**ASSIGNMENT**
Set down all of the data again, character for character.

**GIVEN DATA**
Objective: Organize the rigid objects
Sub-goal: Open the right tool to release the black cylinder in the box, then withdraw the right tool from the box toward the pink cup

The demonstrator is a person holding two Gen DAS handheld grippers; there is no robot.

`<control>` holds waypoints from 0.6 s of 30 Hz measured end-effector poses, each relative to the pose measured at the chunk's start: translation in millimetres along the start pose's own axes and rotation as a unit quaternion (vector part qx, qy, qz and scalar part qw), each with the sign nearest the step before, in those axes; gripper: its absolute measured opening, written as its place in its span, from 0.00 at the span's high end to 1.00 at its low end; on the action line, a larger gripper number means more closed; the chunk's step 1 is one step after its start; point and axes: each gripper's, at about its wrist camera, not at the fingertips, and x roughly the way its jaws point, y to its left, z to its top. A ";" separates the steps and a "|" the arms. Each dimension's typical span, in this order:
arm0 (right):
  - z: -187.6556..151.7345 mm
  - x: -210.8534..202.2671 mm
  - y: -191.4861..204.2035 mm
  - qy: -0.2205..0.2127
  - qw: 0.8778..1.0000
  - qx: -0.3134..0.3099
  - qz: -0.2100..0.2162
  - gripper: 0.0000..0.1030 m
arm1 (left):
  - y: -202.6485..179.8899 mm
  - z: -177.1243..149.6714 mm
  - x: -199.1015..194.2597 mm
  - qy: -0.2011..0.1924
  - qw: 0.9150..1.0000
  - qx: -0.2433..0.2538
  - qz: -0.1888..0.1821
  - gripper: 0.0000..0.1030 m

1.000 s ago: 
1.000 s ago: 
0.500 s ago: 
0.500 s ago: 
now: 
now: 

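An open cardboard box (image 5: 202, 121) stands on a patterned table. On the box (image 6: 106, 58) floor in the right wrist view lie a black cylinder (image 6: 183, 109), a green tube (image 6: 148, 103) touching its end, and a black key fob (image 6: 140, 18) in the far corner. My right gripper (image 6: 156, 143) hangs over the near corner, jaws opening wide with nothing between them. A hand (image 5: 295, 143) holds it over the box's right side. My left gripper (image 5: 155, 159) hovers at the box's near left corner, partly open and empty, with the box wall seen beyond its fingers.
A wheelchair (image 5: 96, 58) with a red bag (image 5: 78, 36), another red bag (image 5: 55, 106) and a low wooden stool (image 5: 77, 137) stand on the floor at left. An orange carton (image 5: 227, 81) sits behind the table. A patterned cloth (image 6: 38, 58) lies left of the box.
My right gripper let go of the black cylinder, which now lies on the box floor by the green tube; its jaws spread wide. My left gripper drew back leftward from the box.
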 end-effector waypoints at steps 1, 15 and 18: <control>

**REPLY TO THE EXERCISE**
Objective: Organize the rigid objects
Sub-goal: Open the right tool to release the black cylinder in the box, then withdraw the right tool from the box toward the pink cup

The demonstrator is a person holding two Gen DAS handheld grippers; there is no robot.

`<control>` holds waypoints from 0.6 s of 30 Hz measured end-effector poses, each relative to the pose measured at the chunk's start: translation in millimetres along the start pose's own axes and rotation as a unit quaternion (vector part qx, qy, qz and scalar part qw), each with the sign nearest the step before, in those axes; gripper: its absolute measured opening, written as its place in its span, from 0.00 at the span's high end to 1.00 at its low end; on the action line, a larger gripper number means more closed; the chunk's step 1 is one step after its start; point and axes: each gripper's, at about its wrist camera, not at the fingertips, and x roughly the way its jaws point, y to its left, z to its top. A ";" separates the steps and a "|" the arms. Each dimension's typical span, in this order:
arm0 (right):
  - z: -187.6556..151.7345 mm
  - x: -210.8534..202.2671 mm
  - y: -191.4861..204.2035 mm
  - qy: -0.2205..0.2127
  - qw: 0.8778..1.0000
  - qx: -0.3134..0.3099
  - qz: -0.2100..0.2162
  - gripper: 0.0000..0.1030 m
arm1 (left):
  - y: -202.6485..179.8899 mm
  - z: -177.1243..149.6714 mm
  - x: -199.1015..194.2597 mm
  - qy: -0.2011..0.1924
  - qw: 0.9150..1.0000
  - qx: -0.2433..0.2538
  - qz: -0.1888..0.1821
  - gripper: 0.0000..0.1030 m

1.000 s ago: 
1.000 s ago: 
0.500 s ago: 
0.500 s ago: 
now: 
now: 

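An open cardboard box (image 5: 202, 121) stands on a patterned table. On the box (image 6: 106, 58) floor in the right wrist view lie a black cylinder (image 6: 183, 109), a green tube (image 6: 148, 103) touching its end, and a black key fob (image 6: 140, 18) in the far corner. My right gripper (image 6: 156, 143) hangs over the near corner, jaws opening wide with nothing between them. A hand (image 5: 295, 143) holds it over the box's right side. My left gripper (image 5: 155, 159) hovers at the box's near left corner, partly open and empty, with the box wall seen beyond its fingers.
A wheelchair (image 5: 96, 58) with a red bag (image 5: 78, 36), another red bag (image 5: 55, 106) and a low wooden stool (image 5: 77, 137) stand on the floor at left. An orange carton (image 5: 227, 81) sits behind the table. A patterned cloth (image 6: 38, 58) lies left of the box.
My right gripper let go of the black cylinder, which now lies on the box floor by the green tube; its jaws spread wide. My left gripper drew back leftward from the box.
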 end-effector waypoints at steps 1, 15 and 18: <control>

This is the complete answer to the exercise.